### What you will do
Can you return the records below exactly as they stand, but only from the first line through the one with "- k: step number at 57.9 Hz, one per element"?

### Material shown
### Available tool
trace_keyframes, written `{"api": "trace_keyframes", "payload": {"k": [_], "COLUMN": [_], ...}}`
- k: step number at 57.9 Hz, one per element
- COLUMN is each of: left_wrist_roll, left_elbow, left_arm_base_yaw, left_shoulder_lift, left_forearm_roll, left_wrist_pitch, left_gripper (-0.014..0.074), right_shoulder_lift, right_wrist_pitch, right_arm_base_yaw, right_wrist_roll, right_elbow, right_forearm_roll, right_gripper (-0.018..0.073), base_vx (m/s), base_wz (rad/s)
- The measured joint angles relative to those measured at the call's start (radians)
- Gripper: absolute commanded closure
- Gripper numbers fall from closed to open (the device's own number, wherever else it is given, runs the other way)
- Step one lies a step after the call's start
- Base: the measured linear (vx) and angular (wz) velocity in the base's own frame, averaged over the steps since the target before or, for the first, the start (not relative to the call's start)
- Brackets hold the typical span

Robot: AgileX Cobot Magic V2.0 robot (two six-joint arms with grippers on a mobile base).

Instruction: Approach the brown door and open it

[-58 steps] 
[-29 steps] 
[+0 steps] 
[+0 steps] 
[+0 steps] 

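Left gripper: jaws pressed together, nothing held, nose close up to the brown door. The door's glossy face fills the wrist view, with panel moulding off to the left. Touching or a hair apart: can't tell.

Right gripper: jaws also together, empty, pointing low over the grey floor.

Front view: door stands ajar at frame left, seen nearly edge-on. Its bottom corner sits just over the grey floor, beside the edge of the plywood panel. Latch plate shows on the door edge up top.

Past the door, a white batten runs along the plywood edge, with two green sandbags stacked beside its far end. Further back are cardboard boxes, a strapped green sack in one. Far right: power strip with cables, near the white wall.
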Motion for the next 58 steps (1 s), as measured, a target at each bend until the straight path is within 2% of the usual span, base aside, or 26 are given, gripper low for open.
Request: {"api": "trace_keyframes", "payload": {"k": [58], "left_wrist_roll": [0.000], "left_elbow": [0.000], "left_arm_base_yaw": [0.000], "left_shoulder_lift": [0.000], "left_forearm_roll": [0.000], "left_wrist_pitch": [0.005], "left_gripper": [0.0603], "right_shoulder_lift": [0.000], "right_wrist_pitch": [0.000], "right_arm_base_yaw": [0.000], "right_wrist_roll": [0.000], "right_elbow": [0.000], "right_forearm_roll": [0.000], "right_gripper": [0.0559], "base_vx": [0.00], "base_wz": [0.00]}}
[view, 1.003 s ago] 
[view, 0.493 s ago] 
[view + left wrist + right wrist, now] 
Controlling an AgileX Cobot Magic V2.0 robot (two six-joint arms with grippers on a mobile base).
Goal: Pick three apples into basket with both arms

### Result for this exercise
### Available tool
trace_keyframes, written `{"api": "trace_keyframes", "payload": {"k": [_], "COLUMN": [_], ...}}`
- k: step number at 57.9 Hz, one per element

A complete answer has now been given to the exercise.